Print out the entries exactly, and include each one.

[Data provided]
- Opening Delimiter -
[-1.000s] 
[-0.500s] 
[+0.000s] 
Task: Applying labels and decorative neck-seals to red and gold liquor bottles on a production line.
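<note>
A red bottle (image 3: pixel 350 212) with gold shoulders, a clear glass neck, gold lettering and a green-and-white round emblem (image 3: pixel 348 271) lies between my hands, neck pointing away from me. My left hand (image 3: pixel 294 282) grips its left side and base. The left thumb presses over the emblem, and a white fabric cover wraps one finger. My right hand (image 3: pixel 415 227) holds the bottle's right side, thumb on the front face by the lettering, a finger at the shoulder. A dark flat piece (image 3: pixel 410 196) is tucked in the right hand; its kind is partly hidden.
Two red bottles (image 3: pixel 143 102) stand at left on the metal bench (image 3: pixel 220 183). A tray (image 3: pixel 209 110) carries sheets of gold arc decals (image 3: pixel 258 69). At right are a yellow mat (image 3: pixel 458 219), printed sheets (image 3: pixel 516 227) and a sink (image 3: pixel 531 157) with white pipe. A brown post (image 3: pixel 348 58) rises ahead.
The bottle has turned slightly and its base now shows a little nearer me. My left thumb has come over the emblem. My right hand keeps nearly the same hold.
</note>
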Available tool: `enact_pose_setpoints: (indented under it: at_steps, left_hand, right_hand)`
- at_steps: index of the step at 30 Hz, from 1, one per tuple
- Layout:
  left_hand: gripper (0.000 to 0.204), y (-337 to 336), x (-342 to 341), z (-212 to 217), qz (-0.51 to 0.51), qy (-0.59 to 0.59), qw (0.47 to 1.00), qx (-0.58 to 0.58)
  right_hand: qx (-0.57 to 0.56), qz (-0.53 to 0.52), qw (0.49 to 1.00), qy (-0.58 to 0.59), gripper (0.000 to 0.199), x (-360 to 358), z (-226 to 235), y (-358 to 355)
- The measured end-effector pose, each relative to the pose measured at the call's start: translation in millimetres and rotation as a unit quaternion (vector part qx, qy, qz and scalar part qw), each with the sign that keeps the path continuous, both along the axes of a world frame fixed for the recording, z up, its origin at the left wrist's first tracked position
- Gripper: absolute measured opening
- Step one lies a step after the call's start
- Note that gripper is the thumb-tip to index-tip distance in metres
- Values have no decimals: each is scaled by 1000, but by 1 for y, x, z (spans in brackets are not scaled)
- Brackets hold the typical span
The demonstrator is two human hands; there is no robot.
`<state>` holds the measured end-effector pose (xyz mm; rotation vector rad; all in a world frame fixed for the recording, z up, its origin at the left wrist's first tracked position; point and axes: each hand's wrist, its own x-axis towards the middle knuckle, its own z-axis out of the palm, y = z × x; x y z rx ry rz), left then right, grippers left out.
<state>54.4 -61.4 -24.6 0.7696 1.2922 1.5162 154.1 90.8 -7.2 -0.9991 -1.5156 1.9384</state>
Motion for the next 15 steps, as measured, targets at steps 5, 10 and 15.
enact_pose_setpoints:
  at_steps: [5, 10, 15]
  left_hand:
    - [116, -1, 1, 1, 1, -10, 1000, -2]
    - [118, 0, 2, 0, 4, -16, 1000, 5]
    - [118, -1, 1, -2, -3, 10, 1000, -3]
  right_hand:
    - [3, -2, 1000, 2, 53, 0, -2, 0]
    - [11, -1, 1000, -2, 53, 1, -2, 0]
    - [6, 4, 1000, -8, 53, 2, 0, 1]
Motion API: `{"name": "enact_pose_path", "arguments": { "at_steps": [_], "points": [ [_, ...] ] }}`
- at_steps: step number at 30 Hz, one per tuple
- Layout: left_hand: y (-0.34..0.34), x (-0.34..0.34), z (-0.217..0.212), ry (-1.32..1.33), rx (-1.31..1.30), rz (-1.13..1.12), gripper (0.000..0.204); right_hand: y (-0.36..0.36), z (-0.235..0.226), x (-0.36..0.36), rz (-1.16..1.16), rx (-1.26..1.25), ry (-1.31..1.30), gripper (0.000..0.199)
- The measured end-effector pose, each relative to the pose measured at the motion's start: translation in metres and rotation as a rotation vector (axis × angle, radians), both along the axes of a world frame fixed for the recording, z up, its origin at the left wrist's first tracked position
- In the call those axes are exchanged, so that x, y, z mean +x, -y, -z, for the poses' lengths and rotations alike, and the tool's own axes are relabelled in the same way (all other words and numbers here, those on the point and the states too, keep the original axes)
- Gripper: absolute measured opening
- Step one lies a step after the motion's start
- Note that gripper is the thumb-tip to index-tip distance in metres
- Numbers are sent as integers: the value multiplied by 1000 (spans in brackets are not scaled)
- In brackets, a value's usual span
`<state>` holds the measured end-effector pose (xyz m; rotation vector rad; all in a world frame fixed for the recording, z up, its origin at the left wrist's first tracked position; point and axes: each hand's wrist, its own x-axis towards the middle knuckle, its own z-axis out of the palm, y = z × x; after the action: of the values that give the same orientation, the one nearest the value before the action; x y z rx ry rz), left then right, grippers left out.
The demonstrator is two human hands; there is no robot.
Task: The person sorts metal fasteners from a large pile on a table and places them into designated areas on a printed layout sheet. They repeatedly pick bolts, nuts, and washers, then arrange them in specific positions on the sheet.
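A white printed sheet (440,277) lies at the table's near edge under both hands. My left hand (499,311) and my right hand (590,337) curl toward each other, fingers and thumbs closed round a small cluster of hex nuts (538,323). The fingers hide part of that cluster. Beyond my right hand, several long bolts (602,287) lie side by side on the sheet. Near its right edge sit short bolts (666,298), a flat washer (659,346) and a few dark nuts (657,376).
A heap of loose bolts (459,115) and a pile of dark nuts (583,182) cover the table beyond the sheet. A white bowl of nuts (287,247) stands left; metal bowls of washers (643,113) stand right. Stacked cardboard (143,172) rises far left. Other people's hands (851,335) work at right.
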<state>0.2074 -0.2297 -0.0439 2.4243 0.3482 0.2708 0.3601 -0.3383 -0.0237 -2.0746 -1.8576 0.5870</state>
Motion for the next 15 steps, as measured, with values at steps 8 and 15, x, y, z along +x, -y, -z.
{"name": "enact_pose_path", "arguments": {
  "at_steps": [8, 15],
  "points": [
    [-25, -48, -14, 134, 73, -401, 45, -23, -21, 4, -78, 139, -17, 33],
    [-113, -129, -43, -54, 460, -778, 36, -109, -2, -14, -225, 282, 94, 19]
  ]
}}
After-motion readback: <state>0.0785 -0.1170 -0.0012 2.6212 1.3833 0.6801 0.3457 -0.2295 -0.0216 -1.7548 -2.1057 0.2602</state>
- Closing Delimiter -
[Result]
[-1.000s] 
[-0.500s] 
[+0.000s] 
Task: Applying labels and decorative neck-seals to red and gold liquor bottles on a production line.
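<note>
A red bottle (image 3: pixel 350 212) with gold shoulders, a clear glass neck, gold lettering and a green-and-white round emblem (image 3: pixel 348 271) lies between my hands, neck pointing away from me. My left hand (image 3: pixel 294 282) grips its left side and base. The left thumb presses over the emblem, and a white fabric cover wraps one finger. My right hand (image 3: pixel 415 227) holds the bottle's right side, thumb on the front face by the lettering, a finger at the shoulder. A dark flat piece (image 3: pixel 410 196) is tucked in the right hand; its kind is partly hidden.
Two red bottles (image 3: pixel 143 102) stand at left on the metal bench (image 3: pixel 220 183). A tray (image 3: pixel 209 110) carries sheets of gold arc decals (image 3: pixel 258 69). At right are a yellow mat (image 3: pixel 458 219), printed sheets (image 3: pixel 516 227) and a sink (image 3: pixel 531 157) with white pipe. A brown post (image 3: pixel 348 58) rises ahead.
The bottle has turned slightly and its base now shows a little nearer me. My left thumb has come over the emblem. My right hand keeps nearly the same hold.
</note>
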Available tool: `enact_pose_setpoints: (indented under it: at_steps, left_hand, right_hand)`
- at_steps: index of the step at 30 Hz, from 1, one per tuple
- Layout:
  left_hand: gripper (0.000 to 0.204), y (-337 to 336), x (-342 to 341), z (-212 to 217), qz (-0.51 to 0.51), qy (-0.59 to 0.59), qw (0.47 to 1.00), qx (-0.58 to 0.58)
  right_hand: qx (-0.57 to 0.56), qz (-0.53 to 0.52), qw (0.49 to 1.00), qy (-0.58 to 0.59), gripper (0.000 to 0.199), x (-360 to 358), z (-226 to 235), y (-358 to 355)
- The measured end-effector pose, each relative to the pose measured at the call's start: translation in millimetres and rotation as a unit quaternion (vector part qx, qy, qz and scalar part qw), each with the sign that keeps the path continuous, both along the axes of a world frame fixed for the recording, z up, its origin at the left wrist's first tracked position
- Gripper: absolute measured opening
- Step one lies a step after the call's start
- Note that gripper is the thumb-tip to index-tip distance in metres
- Values have no decimals: each is scaled by 1000, but by 1 for y, x, z (spans in brackets are not scaled)
- Brackets hold the typical span
The demonstrator is two human hands; there is no robot.
`<state>` holds the measured end-effector pose (xyz mm; rotation vector rad; all in a world frame fixed for the recording, z up, its origin at the left wrist's first tracked position; point and axes: each hand's wrist, its own x-axis towards the middle knuckle, its own z-axis out of the palm, y = z × x; x y z rx ry rz), left then right, grippers left out.
<state>54.4 -61.4 -24.6 0.7696 1.2922 1.5162 154.1 90.8 -7.2 -0.9991 -1.5156 1.9384</state>
Motion for the next 15 steps, as measured, targets at steps 5, 10 and 15.
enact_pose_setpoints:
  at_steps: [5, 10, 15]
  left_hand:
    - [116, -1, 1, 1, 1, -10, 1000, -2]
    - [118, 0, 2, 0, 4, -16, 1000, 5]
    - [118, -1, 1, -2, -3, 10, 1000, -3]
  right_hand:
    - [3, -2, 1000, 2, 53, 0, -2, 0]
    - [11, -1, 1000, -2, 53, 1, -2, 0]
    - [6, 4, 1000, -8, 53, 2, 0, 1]
Motion API: `{"name": "enact_pose_path", "arguments": { "at_steps": [_], "points": [ [_, ...] ] }}`
- at_steps: step number at 30 Hz, one per tuple
- Layout: left_hand: y (-0.34..0.34), x (-0.34..0.34), z (-0.217..0.212), ry (-1.32..1.33), rx (-1.31..1.30), rz (-1.13..1.12), gripper (0.000..0.204); right_hand: y (-0.36..0.36), z (-0.235..0.226), x (-0.36..0.36), rz (-1.16..1.16), rx (-1.26..1.25), ry (-1.31..1.30), gripper (0.000..0.199)
- The measured end-effector pose, each relative to the pose measured at the motion's start: translation in metres and rotation as a rotation vector (axis × angle, radians), both along the axes of a world frame fixed for the recording, z up, its origin at the left wrist's first tracked position
- In the call those axes are exchanged, so that x, y, z mean +x, -y, -z, for the poses' lengths and rotations alike, and the tool's own axes are relabelled in the same way (all other words and numbers here, those on the point and the states too, keep the original axes)
- Gripper: absolute measured opening
- Step one lies a step after the motion's start
- Note that gripper is the thumb-tip to index-tip distance in metres
- Numbers are sent as integers: the value multiplied by 1000 (spans in brackets are not scaled)
- In brackets, a value's usual span
`<state>` holds the measured end-effector pose (xyz m; rotation vector rad; all in a world frame fixed for the recording, z up, its origin at the left wrist's first tracked position; point and axes: each hand's wrist, its own x-axis towards the middle knuckle, its own z-axis out of the palm, y = z × x; after the action: of the values that give the same orientation, the one nearest the value before the action; x y z rx ry rz), left then right, grippers left out.
The demonstrator is two human hands; there is no robot.
Task: The person sorts metal fasteners from a large pile on a table and places them into designated areas on a printed layout sheet. They repeatedly pick bolts, nuts, and washers, then arrange them in specific positions on the sheet.
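A white printed sheet (440,277) lies at the table's near edge under both hands. My left hand (499,311) and my right hand (590,337) curl toward each other, fingers and thumbs closed round a small cluster of hex nuts (538,323). The fingers hide part of that cluster. Beyond my right hand, several long bolts (602,287) lie side by side on the sheet. Near its right edge sit short bolts (666,298), a flat washer (659,346) and a few dark nuts (657,376).
A heap of loose bolts (459,115) and a pile of dark nuts (583,182) cover the table beyond the sheet. A white bowl of nuts (287,247) stands left; metal bowls of washers (643,113) stand right. Stacked cardboard (143,172) rises far left. Other people's hands (851,335) work at right.
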<state>0.2074 -0.2297 -0.0439 2.4243 0.3482 0.2708 0.3601 -0.3383 -0.0237 -2.0746 -1.8576 0.5870</state>
Motion for the next 15 steps, as measured, with values at steps 8 and 15, x, y, z along +x, -y, -z.
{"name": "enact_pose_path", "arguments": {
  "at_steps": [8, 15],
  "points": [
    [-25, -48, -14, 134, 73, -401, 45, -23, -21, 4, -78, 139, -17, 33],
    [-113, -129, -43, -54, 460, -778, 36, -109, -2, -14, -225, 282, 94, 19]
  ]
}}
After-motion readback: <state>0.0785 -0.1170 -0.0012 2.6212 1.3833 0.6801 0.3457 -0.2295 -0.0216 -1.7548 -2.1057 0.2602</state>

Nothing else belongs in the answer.